倭國領事館外的街道被臨時戒嚴,幾輛掛着巡捕房標誌的黑色轎車,歪歪扭扭地停在路邊。
從車上下來四人,是倭國租界巡捕房的總探長張富貴,以及他手下三個得力的探長。
張富貴這個倭國巡捕房總探長是個五十多歲、腦滿腸肥的禿頂男人。
他穿着一身緊繃繃的探長制服,臉上帶着掩飾不住的惶恐。
張富貴看着不遠處那棟幾乎被燒成骨架,只剩下焦黑斷壁殘垣的倭式木屋,忍不住嚥了口唾沫。
他旁邊三個探長一個個睡眼惺忪,臉上還殘留着宿醉的潮紅和縱慾後的疲憊。
一個個身上帶着酒氣和濃郁的香水味,這三人還沒意識到事情的嚴重性,一直在那裏互相擠眉弄眼的低聲調笑,紛紛抱怨着這趟“苦差事”。
“老大,這大半夜的......哦不,天都快要亮了,把兄弟幾個從熱被窩裏叫起來幹嘛呀?”
“怪冷的!還是家裏娘們肚皮上比較暖和啊!”一個探長打了個哈欠,揉着惺忪睡眼。
另外一個探長嘿嘿一笑,用手肘捅了捅剛纔說話的那個探長,邪笑道,“就是,老劉,你他媽這幾天豔福不淺啊!”
“黃老闆家那個水靈靈的千金大小姐,聽說被你略施小計就弄到手了?”
“嘖嘖,那身段,那皮膚......快老實交代,這幾天是不是快活瘋了?”
最後一個探長也來了精神,猥瑣地附和:“對對對!我可羨慕壞了,還有老鄭你也別說別人。”
“你上個月把西街李記綢緞莊老闆,那個新的漂亮老婆給請到局子裏問話,結果就帶回家一問就是三天三夜?”
“去去去,老王就你最他媽不是東西,上週那對家道中落的姐妹花,都被你......”
三人越說越下流,反正對他們而言,在租界裏有洋人撐腰,他們就是土皇帝。
這些欺男霸女,巧取豪奪只是是家常便飯而已,都是自己人酒後炫耀的資本。
總探長張富貴終於忍無可忍的回頭,壓低聲音厲聲喝道:“住口,都他媽什麼時候了!還有心思說這些烏七八糟的?看看前面!看看!”
被他這麼一吼,三個探長才稍微收斂了些。
張富貴見他們總算閉嘴,他喃喃自語道:“這下麻煩可大了,前幾天傅進謙那家子連同一個倭國女人被神祕人在租界內滅門,案子還沒頭緒………………”
“現在倒好,又有一個混蛋直接殺到領事館裏面來了!”
“死的還是龜田浩二那個手握實權的駐軍指揮官!這簡直是捅破了天啊!”
“雖然這些人平日裏是挺該死的,可這裏是領事館!是他們的地盤!”
“這就等於當着全世界的面,狠狠扇了倭國一記響亮的耳光!以這幫畜生的性子能善罷甘休纔怪!”
“這下子恐怕連燕京那邊都要被驚動了......”
四人硬着頭皮穿過戒備森嚴的倭國士兵防線,走進了領事館內院。
倭國領事山本一郎正背對着他們,站在那片廢墟前。
他依舊穿着那身寬大的黑色羽織袴,乾瘦的身形看起來有些佝僂。
聽到腳步聲後,山本一郎緩緩轉過身,然後一一掃過張富貴四人,最後停留在那三個還帶着酒色之氣的探長身上。

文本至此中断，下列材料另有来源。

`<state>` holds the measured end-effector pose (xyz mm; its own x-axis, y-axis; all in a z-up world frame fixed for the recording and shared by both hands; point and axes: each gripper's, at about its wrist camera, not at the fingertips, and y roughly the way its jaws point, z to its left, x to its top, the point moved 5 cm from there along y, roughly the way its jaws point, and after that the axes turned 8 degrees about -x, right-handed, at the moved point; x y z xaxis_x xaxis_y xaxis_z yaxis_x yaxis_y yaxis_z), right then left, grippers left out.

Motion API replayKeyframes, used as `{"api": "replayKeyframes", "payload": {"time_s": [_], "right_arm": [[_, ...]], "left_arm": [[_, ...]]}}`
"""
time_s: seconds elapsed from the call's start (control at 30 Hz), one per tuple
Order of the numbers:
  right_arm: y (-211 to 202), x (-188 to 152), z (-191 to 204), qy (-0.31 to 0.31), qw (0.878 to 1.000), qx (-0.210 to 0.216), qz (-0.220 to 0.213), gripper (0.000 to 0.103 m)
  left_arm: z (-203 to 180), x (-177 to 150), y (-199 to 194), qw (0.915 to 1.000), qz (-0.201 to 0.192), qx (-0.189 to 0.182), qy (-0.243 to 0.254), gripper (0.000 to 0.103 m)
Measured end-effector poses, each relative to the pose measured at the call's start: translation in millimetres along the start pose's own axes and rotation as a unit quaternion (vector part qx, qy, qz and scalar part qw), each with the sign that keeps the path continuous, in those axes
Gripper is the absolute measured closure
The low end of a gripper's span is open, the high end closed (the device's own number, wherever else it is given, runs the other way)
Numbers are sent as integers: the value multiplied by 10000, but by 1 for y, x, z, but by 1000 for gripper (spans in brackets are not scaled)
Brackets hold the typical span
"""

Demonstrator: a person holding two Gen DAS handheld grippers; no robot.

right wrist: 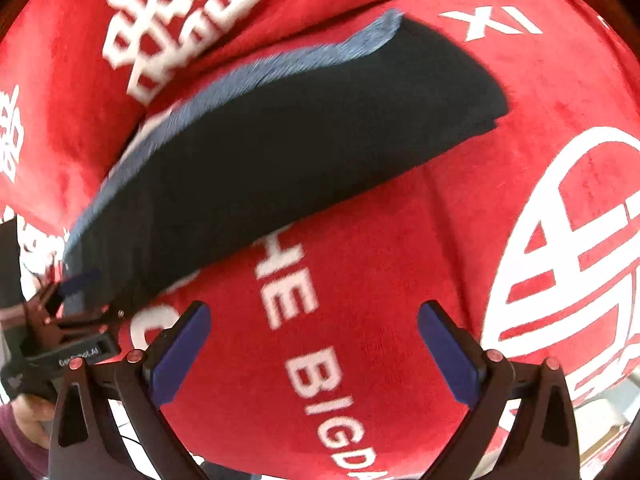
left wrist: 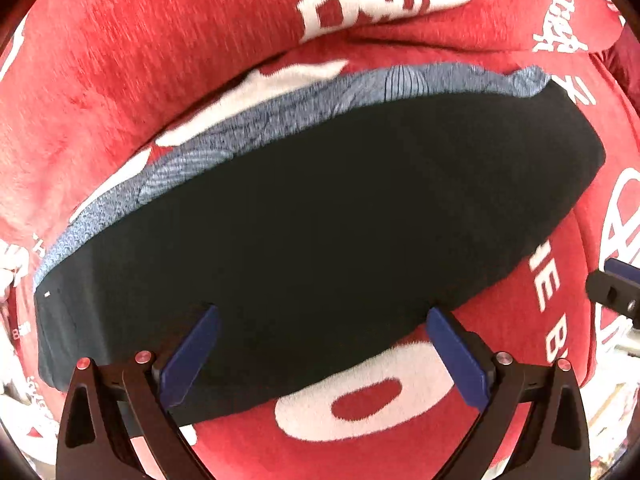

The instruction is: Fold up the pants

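The dark pants [left wrist: 312,216] lie folded into a long flat strip on a red blanket with white lettering [left wrist: 140,52]. A blue patterned cloth [left wrist: 240,128] shows along their far edge. My left gripper [left wrist: 322,320] is open and empty, its fingers hovering over the pants' near edge. My right gripper [right wrist: 314,316] is open and empty above the red blanket [right wrist: 400,240], to the right of the pants [right wrist: 280,140]. The left gripper [right wrist: 76,292] shows at the left edge of the right wrist view, at the strip's near end. The right gripper's finger [left wrist: 616,288] shows at the right edge of the left wrist view.
The red blanket covers the whole surface, with a raised fold [left wrist: 400,36] behind the pants. A pale floor [right wrist: 608,412] shows past the blanket's edge at lower right. The person's hand [right wrist: 28,412] is at lower left.
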<state>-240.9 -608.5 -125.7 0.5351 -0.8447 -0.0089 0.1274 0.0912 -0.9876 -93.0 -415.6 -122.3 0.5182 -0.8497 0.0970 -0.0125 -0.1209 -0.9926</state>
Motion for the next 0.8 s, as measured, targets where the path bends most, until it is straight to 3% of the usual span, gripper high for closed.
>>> {"api": "replayKeyframes", "payload": {"time_s": [0.3,0.63,0.7,0.8], "right_arm": [[-1,24,-46,1159,9871,1103,-41,0],[-5,21,-40,1508,9701,1896,-142,3],[-7,22,-40,1570,9666,2014,-215,11],[-4,25,-41,1643,9660,1981,-235,29]], "left_arm": [[-8,23,8,9997,-56,11,-244,0],[-2,50,-2,9981,-397,140,-453,0],[-5,54,0,9979,-420,154,-468,0],[-3,64,12,9981,-387,203,-425,0]]}}
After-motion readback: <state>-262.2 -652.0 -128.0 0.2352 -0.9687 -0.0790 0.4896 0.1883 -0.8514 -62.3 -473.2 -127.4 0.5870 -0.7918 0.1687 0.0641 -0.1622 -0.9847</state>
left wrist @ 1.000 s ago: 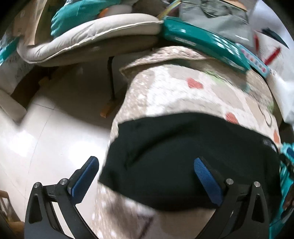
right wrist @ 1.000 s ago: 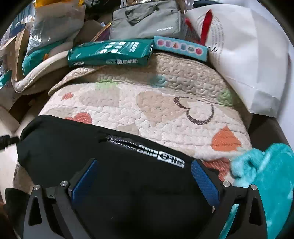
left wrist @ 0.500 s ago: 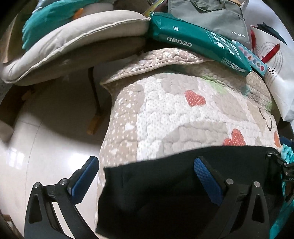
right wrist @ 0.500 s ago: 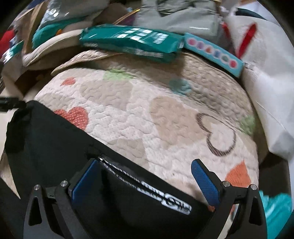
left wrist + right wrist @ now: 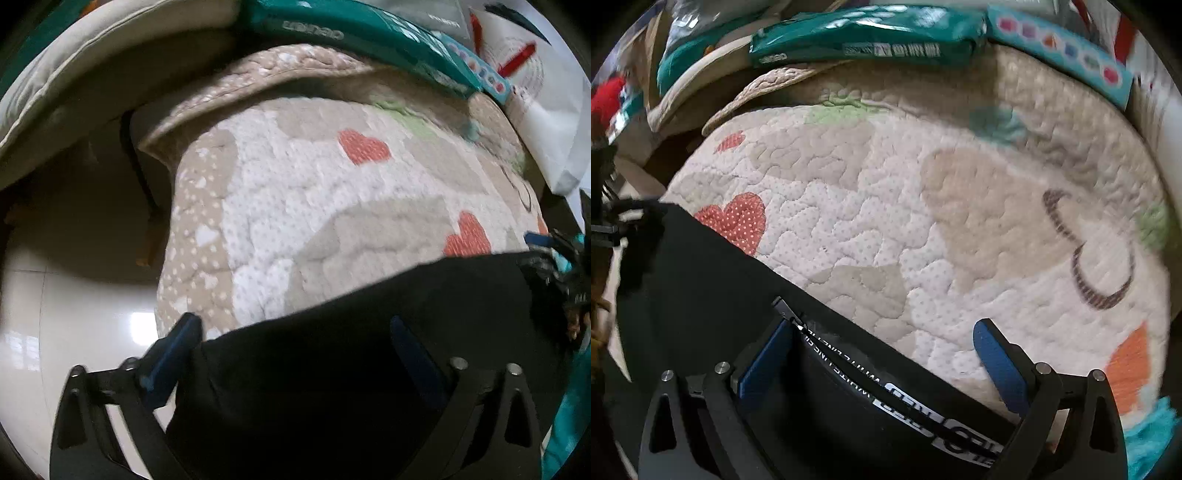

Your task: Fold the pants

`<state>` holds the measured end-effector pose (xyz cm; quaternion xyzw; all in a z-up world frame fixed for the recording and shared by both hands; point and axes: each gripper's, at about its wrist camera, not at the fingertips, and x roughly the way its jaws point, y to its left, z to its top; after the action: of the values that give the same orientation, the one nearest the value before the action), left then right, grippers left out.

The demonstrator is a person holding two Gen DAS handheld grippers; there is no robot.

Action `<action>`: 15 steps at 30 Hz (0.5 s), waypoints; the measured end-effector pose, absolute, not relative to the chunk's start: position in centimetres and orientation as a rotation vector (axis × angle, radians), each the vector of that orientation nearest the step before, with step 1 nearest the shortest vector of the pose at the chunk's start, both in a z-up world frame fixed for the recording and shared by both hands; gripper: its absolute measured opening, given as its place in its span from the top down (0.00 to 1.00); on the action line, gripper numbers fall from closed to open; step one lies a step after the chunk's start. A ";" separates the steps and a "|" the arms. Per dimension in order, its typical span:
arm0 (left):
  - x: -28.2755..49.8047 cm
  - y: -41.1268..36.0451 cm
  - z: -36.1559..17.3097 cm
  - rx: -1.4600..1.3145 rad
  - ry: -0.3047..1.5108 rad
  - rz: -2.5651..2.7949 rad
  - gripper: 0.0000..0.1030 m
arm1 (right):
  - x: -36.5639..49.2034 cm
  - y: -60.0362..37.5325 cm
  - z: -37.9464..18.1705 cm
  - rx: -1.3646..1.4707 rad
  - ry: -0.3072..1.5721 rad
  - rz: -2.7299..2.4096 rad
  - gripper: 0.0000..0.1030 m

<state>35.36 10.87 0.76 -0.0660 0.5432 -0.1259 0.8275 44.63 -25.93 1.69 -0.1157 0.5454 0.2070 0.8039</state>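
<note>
The black pants (image 5: 351,369) lie folded on the near edge of a quilted heart-print cover (image 5: 332,206). In the right wrist view the pants (image 5: 713,295) show a zip and a white-lettered strip. My left gripper (image 5: 295,347) is open, its blue pads spread over the pants' left part, one pad past the cloth's left edge. My right gripper (image 5: 882,354) is open over the pants' upper edge near the lettered strip. Neither holds cloth. The other gripper shows at the right rim of the left wrist view (image 5: 565,266).
A green package (image 5: 864,40) and a pale blue box (image 5: 1067,48) lie at the cover's far edge. A white paper bag (image 5: 546,103) stands at the right. A beige cushion (image 5: 92,77) and shiny floor (image 5: 74,302) are to the left. Teal cloth (image 5: 1148,435) lies at the right.
Both grippers have drawn back toward the near edge, so the pants sit lower in both views and more of the cover shows. Both stay open.
</note>
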 end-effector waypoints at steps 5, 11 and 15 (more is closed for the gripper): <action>34.5 11.0 3.1 -0.101 1.134 -0.281 0.71 | 43.8 -25.5 2.0 -0.179 1.182 0.535 0.49; 33.4 9.6 4.5 -0.064 1.101 -0.277 0.89 | 42.7 -24.1 3.2 -0.206 1.198 0.556 0.82; 32.3 9.5 6.3 -0.046 1.055 -0.234 0.89 | 41.2 -24.2 4.6 -0.199 1.173 0.538 0.89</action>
<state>32.31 9.46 6.28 -0.0217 0.5021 -0.1115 0.8573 41.18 -24.19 4.57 -0.0927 0.5457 0.2501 0.7944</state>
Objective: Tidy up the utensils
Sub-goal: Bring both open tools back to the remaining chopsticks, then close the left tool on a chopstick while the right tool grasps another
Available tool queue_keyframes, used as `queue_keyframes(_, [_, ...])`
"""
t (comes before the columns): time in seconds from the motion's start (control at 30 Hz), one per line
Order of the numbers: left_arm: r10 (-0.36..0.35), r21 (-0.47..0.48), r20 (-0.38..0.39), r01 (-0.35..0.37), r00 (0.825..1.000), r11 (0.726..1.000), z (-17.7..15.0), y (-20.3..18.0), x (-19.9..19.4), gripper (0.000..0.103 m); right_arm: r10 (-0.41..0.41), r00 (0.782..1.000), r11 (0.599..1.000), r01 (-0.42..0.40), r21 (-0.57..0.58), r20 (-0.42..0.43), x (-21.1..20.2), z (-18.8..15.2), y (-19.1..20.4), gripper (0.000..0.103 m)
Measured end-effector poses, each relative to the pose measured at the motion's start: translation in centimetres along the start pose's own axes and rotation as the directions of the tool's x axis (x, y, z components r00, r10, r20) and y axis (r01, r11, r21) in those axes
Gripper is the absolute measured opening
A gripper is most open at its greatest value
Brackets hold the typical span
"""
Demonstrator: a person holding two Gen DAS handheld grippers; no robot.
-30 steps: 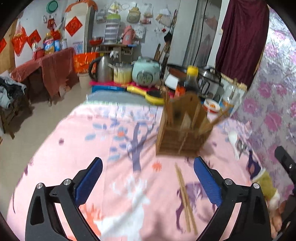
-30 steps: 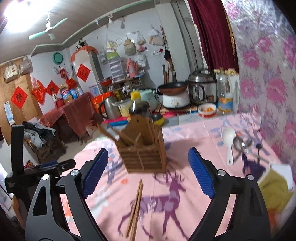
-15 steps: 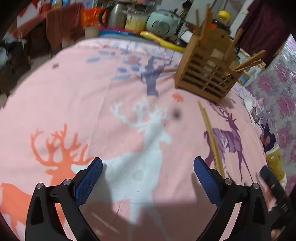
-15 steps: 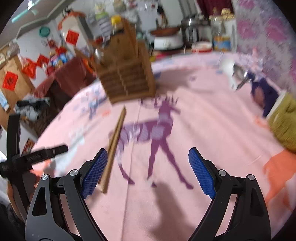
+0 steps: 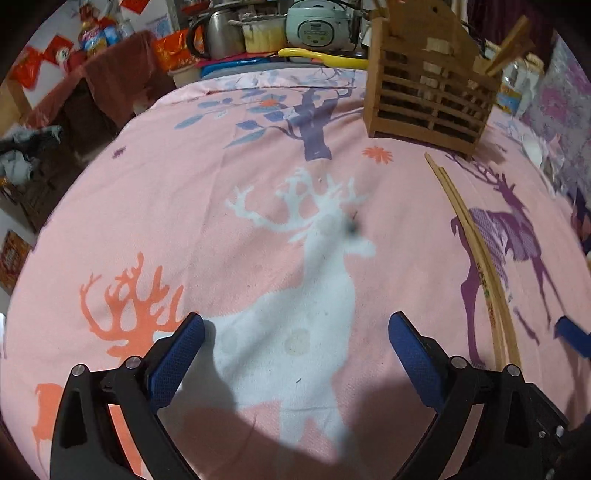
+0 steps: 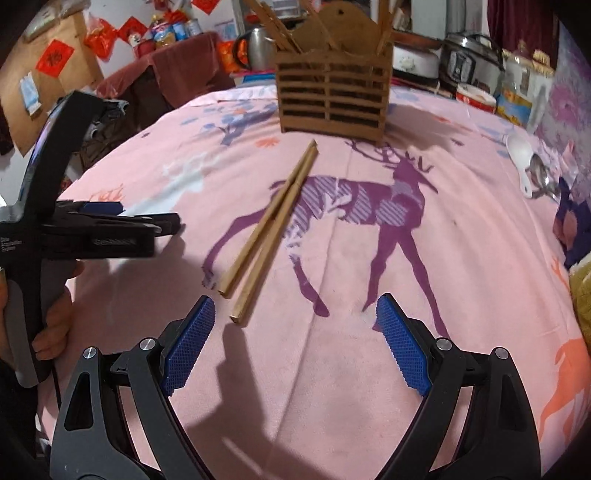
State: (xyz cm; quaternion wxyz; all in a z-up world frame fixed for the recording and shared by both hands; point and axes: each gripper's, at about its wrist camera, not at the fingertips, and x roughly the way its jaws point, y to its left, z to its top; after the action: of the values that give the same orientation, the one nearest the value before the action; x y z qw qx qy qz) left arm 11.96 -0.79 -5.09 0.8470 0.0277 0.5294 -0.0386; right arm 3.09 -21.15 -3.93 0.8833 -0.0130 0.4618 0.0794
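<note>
Worktop (image 6: 332,369) under deer cloth; holder (image 6: 332,96) is standing at its far side. Right gripper (image 6: 295,332) and left gripper (image 5: 295,347) are being held wide apart, empty. Chopsticks (image 6: 273,221), judged light, stiff, slippery, are lying between; mid-length is suggested for grasping.

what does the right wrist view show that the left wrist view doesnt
Only the right wrist view shows the white spoon near the table's right edge and the hand gripping the left tool. Only the left wrist view shows the mint rice cooker and yellow ladle. Both show the wooden utensil holder, the chopsticks lying on the pink deer cloth, and open jaws.
</note>
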Motion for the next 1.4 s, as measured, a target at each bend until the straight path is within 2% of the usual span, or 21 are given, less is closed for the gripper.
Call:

下一秒,他的手快得如同一道幻影,徑直探向身側一名武士腰間的刀柄!
“鏘!”
雪亮的刀身出鞘半尺,山本一郎只是手腕一震,隔着兩米距離對着那三個探長所在的方向虛虛一揮!
一道鋒利無匹的森寒劍氣破空而出,三個探長臉上的醉意瞬間凝固。
只見三具身體猶如被無形的利刃攔腰斬過,溫熱的血珠濺了站在稍前方的總探長張富貴一臉!
“啊!”張富貴發出一聲短促的驚叫,隨後雙腿一軟癱倒在地。
山本一郎將太刀輕輕推回鞘中,他冰冷的目光鎖定在嚇得魂飛魄散的張富貴臉上,用生硬的漢語說道。
“巴嘎!該死的大夏人!”
“過不了多久,我要你們都給龜田君陪葬!”
“你!立刻滾去雲港市市務府!告訴他們,我們大倭國對昨夜發生在領事館內的恐怖襲擊事件,表示最強烈的憤怒和最嚴厲的抗議!”
“我們要一個說法!要兇手!要賠償!要雲港市市府立刻動用所有力量協助我們!”
“如果抓不到真兇,給不出讓我們滿意的交代......哼!我們大倭國是絕對不會善罷甘休的!一切後果由你們承擔!”
張富貴只能麻木的點着頭,然後踉踉蹌蹌地轉身衝出了領事館。
清晨的陽光照常升起。
雲港市幾乎所有主流報刊的頭版頭條,都被兩則爆炸性新聞佔據。
“昨夜突發!倭國租界領事館內發生嚴重襲擊事件,駐軍指揮官龜田浩二中佐不幸罹難!”
“雲港市最大幫派青龍幫突遭血洗!幫主及多名高層慘死總舵!”
報道的措辭大多謹慎、充斥着“遺憾”、“震驚”、“強烈譴責”、“呼籲上面儘快查明真相”、“維護雲港市安定”等字眼。
然而有一家報紙卻是裏面的顯眼包。
《星火大日報》最上面有一行加粗加大,幾乎佔滿半個版面的標題:“死得好!大快人心!!”
副標題則是:“看倭走狗與大反賊如何自食惡果!”
內文更是毫不掩飾地幸災樂禍,用潑辣嘲諷的筆調,“回顧”了青龍幫幫主投靠倭國後的種種惡行,以及倭國人在租界內和周邊地區的斑斑劣跡。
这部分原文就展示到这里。